§ Your goal: Do not repeat pictures. Repeat exactly the lines of the listing below from its first line through the line with "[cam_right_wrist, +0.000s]".

▼▼▼

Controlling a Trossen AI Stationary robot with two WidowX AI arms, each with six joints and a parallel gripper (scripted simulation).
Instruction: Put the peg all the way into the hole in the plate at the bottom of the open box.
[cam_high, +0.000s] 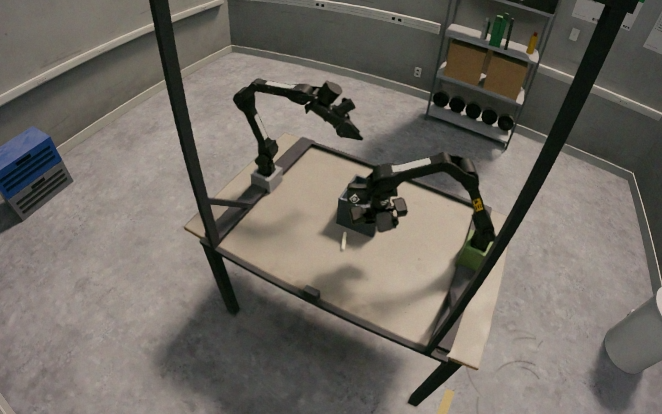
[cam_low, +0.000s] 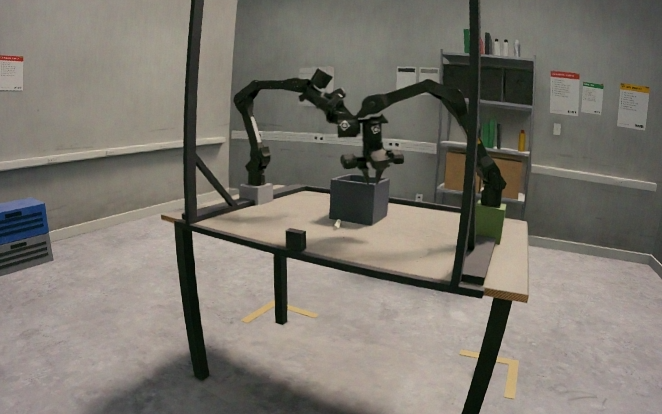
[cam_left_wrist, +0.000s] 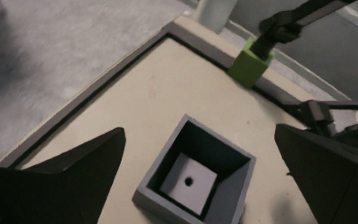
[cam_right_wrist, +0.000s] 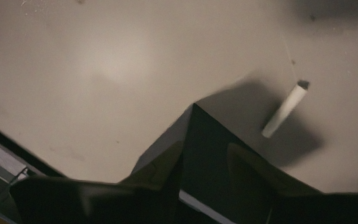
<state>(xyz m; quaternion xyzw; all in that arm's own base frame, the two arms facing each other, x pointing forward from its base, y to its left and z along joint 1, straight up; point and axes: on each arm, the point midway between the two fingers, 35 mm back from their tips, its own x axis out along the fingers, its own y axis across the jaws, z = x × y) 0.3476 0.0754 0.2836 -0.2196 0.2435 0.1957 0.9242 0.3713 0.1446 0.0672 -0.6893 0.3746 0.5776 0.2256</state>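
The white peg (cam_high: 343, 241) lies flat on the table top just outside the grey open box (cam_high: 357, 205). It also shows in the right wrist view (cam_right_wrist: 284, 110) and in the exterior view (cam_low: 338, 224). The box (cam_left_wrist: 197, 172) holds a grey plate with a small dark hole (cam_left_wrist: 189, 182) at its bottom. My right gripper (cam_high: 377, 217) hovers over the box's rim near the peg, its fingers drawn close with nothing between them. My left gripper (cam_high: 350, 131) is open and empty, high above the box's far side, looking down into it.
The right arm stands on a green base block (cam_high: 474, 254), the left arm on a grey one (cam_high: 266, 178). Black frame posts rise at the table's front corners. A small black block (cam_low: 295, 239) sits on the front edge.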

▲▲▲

§ Worked solution:
Controlling a Trossen AI Stationary robot with two WidowX AI arms, each with six joints and a parallel gripper (scripted simulation).
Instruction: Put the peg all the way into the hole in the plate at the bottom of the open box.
[cam_high, +0.000s] 
[cam_low, +0.000s] 
[cam_left_wrist, +0.000s] 
[cam_right_wrist, +0.000s] 

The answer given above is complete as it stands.